Tuesday, June 29, 2010

Faster Faster Faster

Our machines, even when hitting an apparent performance peak, only run at one small fraction of their true potential speed. I feel that today's computers and their software are OK for routine spectra. I couldn't ask for more. Other spectra are quite large, however, and I must wait a few seconds during processing. Without going into the third dimension, consider these novel experiments to measure long range heteronuclear Js. Each row contains at least 4096 points. Quite likely we are going to see larger rows in the next few years. The time required to compute the FFT is in the order of the seconds. It would be great if we could half this time. The solution is public since 2008 and freely available. It must also be well-know, because I have initially found it on Wikipedia.
What they say, in practice, is that if you use the GPU (the graphic chip) instead of the CPU (the main brain of the computer)...
In this work we present a novel implementation of FFT on GeForce 8800GTX that achieves 144 Gflop/s that is nearly 3x faster than best rate achieved in the current vendor’s numerical libraries.

Another paper says:
We implemented our algorithms using the NVIDIA CUDA API and compared their performance with NVIDIA's CUFFT library and an optimized CPU-implementation (Intel's MKL) on a high-end quad-core CPU. On an NVIDIA GPU, we obtained performance of up to 300 GFlops, with typical performance improvements of 2--4x over CUFFT and 8--40x improvement over MKL for large sizes.

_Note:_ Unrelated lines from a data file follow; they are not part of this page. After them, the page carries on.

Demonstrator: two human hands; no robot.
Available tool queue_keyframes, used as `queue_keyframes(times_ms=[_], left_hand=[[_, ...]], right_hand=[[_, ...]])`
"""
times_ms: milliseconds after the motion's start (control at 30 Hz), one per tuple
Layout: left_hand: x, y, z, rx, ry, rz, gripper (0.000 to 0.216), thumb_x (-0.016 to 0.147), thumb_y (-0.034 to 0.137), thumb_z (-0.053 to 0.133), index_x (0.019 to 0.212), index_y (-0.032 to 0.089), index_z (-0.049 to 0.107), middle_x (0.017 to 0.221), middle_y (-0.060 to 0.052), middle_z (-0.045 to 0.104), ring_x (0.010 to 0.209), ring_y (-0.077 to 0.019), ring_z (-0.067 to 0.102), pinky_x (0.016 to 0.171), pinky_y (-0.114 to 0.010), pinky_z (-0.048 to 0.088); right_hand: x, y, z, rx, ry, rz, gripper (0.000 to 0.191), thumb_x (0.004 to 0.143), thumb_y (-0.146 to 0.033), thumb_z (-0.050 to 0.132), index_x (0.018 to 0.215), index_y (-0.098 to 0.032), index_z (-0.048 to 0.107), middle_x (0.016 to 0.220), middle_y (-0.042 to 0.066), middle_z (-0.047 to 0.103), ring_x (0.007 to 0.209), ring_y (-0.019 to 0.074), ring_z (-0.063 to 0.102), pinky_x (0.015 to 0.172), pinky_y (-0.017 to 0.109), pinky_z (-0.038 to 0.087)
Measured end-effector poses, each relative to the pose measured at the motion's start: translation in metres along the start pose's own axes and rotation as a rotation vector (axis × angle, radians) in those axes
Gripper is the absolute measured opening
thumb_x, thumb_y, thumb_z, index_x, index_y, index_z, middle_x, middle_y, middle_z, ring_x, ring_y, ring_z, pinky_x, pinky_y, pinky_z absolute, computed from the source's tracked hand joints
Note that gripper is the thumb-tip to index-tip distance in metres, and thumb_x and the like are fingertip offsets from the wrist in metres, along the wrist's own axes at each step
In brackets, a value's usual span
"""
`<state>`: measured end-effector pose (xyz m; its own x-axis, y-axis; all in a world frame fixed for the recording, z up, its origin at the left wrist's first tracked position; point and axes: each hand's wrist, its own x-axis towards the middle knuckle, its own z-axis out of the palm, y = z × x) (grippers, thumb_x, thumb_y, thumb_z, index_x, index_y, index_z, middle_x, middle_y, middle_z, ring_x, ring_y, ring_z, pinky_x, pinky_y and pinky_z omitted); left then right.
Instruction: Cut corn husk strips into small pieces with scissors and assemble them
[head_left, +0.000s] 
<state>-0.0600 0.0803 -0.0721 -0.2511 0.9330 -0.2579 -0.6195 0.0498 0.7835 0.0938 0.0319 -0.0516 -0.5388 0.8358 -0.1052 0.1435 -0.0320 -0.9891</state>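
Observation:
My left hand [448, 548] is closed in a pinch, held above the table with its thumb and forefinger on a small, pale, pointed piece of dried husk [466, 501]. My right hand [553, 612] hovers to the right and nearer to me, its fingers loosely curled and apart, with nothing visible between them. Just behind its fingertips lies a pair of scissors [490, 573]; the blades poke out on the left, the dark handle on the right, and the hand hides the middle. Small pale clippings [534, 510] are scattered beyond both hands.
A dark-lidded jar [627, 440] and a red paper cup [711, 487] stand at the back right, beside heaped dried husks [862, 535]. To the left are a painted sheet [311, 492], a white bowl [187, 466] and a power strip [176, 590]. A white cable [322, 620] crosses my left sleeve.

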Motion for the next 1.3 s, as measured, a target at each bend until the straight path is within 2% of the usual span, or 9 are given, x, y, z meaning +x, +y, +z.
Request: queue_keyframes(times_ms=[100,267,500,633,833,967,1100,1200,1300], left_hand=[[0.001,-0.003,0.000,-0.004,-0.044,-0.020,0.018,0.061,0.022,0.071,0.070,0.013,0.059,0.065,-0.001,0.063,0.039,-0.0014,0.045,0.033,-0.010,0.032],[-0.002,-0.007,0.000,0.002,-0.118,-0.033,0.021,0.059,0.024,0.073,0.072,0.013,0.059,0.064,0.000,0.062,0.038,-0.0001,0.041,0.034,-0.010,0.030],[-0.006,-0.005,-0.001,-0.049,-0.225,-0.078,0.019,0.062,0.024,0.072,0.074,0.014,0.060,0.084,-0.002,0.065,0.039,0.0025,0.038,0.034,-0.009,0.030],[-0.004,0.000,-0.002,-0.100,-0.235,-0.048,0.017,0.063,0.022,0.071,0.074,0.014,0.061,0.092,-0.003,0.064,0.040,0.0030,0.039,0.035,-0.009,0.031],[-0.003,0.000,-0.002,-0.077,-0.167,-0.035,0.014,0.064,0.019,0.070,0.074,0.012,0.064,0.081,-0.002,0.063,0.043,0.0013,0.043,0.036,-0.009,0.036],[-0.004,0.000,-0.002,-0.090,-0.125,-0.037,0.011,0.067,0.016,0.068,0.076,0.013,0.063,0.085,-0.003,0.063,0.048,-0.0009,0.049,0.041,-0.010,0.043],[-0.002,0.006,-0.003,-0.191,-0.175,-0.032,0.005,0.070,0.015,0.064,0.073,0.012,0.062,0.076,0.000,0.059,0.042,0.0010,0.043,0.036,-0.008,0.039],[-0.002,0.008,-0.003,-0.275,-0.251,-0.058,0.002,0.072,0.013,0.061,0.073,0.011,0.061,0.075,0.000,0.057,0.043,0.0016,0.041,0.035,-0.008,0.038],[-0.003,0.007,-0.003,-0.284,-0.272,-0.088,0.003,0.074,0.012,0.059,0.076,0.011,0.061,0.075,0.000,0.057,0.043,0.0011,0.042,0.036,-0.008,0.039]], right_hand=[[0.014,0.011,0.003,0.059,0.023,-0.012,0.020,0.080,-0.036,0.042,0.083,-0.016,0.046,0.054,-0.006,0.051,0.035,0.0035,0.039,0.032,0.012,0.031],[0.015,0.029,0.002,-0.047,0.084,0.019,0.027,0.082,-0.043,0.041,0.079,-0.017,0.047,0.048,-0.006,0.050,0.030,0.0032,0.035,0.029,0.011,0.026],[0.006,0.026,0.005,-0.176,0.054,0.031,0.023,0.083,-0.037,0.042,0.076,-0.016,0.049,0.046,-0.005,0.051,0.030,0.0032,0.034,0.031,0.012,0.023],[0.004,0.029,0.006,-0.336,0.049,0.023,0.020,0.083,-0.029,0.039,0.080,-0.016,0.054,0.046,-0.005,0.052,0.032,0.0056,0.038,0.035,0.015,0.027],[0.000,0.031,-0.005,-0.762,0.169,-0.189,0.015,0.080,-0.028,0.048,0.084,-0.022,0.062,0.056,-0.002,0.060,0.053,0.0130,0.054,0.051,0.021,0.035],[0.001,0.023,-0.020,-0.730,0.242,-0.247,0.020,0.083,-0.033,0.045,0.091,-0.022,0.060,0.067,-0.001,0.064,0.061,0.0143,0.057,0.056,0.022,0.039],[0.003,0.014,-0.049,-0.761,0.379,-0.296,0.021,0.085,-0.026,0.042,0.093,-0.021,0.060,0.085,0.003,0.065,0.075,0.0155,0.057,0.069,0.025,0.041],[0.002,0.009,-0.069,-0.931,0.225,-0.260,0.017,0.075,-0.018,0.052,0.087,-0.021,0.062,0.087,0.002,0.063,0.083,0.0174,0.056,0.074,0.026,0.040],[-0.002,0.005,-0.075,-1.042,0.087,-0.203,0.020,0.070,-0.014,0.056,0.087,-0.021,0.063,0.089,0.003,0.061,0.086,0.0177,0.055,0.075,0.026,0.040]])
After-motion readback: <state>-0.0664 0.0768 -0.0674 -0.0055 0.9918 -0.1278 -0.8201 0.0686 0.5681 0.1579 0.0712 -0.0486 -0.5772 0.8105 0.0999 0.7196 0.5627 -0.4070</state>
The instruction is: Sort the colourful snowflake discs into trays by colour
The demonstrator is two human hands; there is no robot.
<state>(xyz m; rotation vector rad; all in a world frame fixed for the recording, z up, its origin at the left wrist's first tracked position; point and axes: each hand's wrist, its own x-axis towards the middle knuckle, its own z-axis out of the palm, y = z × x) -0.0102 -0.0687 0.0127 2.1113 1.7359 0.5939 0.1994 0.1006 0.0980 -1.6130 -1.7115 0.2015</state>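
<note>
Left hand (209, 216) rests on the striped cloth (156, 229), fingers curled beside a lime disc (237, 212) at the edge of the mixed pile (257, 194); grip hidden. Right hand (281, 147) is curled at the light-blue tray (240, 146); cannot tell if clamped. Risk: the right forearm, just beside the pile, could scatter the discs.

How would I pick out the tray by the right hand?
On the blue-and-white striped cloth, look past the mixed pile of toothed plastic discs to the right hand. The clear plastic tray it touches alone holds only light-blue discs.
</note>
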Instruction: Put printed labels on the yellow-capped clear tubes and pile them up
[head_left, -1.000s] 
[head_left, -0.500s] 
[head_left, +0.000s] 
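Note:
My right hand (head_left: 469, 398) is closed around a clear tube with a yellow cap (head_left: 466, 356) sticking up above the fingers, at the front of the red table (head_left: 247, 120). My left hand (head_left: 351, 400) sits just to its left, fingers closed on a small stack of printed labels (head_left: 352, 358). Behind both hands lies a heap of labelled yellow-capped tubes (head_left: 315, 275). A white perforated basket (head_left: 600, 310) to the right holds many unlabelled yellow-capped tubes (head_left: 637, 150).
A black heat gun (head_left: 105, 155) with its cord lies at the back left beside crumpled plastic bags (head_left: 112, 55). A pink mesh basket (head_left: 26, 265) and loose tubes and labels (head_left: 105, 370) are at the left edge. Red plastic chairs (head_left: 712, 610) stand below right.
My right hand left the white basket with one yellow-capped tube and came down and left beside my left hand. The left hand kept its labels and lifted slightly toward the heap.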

The source code (to be compiled), is available on another site. What upsets me is the ReadMe file:
Currently there are a few known performance issues (bug) that this sample has discovered in rumtime and code generation that are being actively fixed. Hence, for sizes >= 1024, performance is much below the expected peak for any particular size. However, we have internally verified that once these bugs are fixed, performance should be on par with expected peak. Note that these are bugs in OpenCL runtime/compiler and not in this sample.

Maybe they have already found the solution to this problem.
There's another issue, however: how long does it take to move the matrix from the main memory to the GPU and back? I presume that loading the columns will take much more time than loading the rows. In this case it is better to transpose the matrix between the two FFTs (just like when we use the CPU). Eventually, the bottleneck will the the transposition, not the FT.